Speakers
Synopsis
There has been a marked increase in business and government undertaking Cyber Incident Response Exercises – for a range of stakeholders from boards to executive management and also technical and operational teams. In this session I will share my experience in selling, executing or facilitating 100+ of these types of exercises.
As an industry subject matter expert in the intersection of education and incident response, I will describe what makes for a compelling and engaging exercise at all the layers in your organisation and also how to avoid the pitfalls where I have observed organisations struggle and achieve less than desired outcomes.
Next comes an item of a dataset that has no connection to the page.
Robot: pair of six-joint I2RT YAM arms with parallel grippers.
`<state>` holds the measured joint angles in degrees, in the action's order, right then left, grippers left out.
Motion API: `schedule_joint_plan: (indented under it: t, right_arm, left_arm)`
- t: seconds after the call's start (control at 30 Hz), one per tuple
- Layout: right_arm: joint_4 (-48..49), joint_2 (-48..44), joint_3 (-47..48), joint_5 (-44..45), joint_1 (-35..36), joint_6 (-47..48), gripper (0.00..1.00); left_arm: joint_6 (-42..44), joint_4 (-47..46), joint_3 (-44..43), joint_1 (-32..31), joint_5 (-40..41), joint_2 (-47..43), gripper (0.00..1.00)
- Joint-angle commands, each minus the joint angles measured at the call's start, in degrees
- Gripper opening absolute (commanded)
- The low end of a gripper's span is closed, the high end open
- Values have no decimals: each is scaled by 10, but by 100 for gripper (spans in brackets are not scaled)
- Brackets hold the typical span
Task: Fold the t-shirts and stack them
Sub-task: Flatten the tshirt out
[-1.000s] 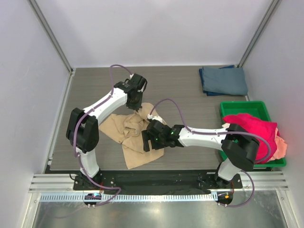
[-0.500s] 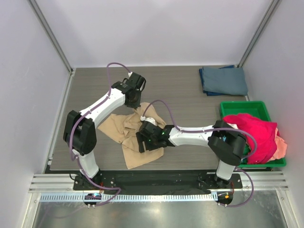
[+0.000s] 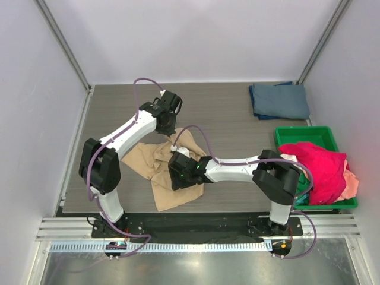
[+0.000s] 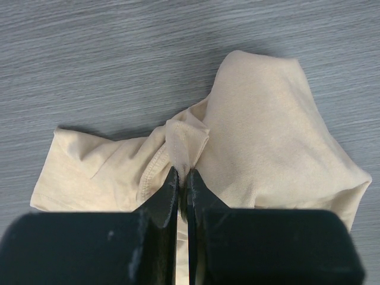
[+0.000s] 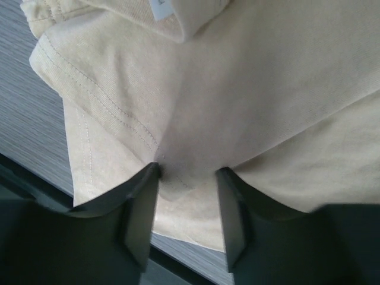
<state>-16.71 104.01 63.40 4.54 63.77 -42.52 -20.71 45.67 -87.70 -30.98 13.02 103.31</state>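
Observation:
A crumpled tan t-shirt [image 3: 155, 161] lies on the table's near-left middle. My left gripper [image 3: 171, 132] is shut on a pinched fold of its far edge; the left wrist view shows the fold [image 4: 186, 139] between the closed fingers [image 4: 167, 196]. My right gripper [image 3: 177, 172] is open, its jaws pressed down onto the tan cloth [image 5: 196, 107] with a bulge of cloth between the fingers [image 5: 142, 208]. A folded slate blue-grey t-shirt [image 3: 279, 101] lies at the far right.
A green plastic bin [image 3: 297, 135] at the right holds a magenta shirt [image 3: 314, 169] and a peach one [image 3: 351, 184], heaped above the rim. Grey walls with metal posts close in the table; the rail runs along the near edge.
My right gripper has slid left across the tan shirt, from its right edge to its middle. My left gripper has shifted slightly back and left with the pinched fold.

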Motion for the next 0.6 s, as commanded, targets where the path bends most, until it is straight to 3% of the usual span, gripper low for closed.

The needs and expectations for those concerned with governance, critical and complex decision-making and technical visibility are very different. However, many businesses are unable to distinguish the needs and therefore struggle to undertake exercises that stimulate the areas needed and do not stretch their participants to learn how to improve their response when under duress.
I will highlight the difference between “simulations” and “exercises” and how to understand what exactly you are trying to achieve and then how to articulate that both externally to acquire such services, and internally to align your stakeholder expectations.
Facilitating these exercises also require a substantial amount of planning, but should not be scripted so they remain dynamic. An effective facilitator should be able to “work the room”, handle objections and even hecklers and interlace education while narrating an unfolding incident. I will share some stories around facilitation (good and bad) and how to develop the skills needed to be successful in this domain.